Gitanjali (Bengali: গীতাঞ্জলি, lit. ''Song offering'', IPA: [git̪ɑːnd͡ʒoli]) is a collection of poems by the Indian poet Rabindranath Tagore. Tagore received the Nobel Prize for Literature, largely for the English translation, Song Offerings. It is part of the UNESCO Collection of Representative Works. Its central theme is devotion, and its motto is 'I am here to sing thee songs' (No. XV).

Gitanjali
Author
Original titleগীতাঞ্জলি
CountryBritish Raj
LanguageBengali
SubjectDevotion to God
GenrePoem
Publication date
1910
Published in English
1912
Pages104

History

The original Bengali collection of 156/157 poems was published on August 14, 1910.

Reworking in English

The English Gitanjali or Song Offerings is a collection of 103 English prose poems[1], which are Tagore's own English translations of his Bengali poems first published in November 1912 by the Indian Society of London.
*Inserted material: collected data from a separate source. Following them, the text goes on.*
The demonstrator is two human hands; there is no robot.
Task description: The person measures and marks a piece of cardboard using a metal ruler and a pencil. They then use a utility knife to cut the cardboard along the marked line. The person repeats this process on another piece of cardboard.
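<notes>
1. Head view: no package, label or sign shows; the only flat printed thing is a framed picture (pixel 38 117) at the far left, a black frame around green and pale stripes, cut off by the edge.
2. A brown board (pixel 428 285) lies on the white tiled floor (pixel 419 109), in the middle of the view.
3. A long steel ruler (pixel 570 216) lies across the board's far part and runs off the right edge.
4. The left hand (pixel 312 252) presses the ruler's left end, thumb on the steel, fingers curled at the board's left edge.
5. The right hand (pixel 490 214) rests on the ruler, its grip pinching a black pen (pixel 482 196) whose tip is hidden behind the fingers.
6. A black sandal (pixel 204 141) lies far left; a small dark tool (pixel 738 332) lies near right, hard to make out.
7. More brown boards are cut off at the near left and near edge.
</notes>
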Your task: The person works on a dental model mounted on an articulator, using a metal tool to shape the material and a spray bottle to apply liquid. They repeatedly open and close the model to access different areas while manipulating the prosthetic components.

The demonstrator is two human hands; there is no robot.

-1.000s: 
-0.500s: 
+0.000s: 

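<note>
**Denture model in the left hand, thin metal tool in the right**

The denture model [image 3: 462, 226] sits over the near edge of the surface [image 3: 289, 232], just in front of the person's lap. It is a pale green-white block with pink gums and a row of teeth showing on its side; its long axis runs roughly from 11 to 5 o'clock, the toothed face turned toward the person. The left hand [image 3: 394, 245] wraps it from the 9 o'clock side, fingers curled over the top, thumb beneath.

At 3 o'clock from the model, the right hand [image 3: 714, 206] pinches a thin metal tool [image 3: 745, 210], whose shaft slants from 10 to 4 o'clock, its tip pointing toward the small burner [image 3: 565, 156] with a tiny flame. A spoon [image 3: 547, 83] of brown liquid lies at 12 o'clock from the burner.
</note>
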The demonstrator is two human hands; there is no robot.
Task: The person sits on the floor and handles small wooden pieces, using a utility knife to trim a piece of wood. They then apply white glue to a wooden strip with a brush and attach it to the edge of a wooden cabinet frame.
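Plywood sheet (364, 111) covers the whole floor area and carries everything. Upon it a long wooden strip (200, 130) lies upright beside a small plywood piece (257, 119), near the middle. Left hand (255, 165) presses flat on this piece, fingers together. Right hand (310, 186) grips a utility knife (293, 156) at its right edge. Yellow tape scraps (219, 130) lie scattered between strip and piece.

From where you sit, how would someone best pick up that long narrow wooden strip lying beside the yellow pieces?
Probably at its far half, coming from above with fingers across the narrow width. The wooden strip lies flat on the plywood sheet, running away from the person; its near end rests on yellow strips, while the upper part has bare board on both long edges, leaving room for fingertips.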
It contained translations of 53 poems from the original Bengali Gitanjali, as well as 50 other poems from his other works.[2] The translations were often radical, leaving out or altering large chunks of the poem and in one instance fusing two separate poems (song 95, which unifies songs 89,90 of Naivedya). [3] The English Gitanjali became popular in the West, and was widely translated.[4]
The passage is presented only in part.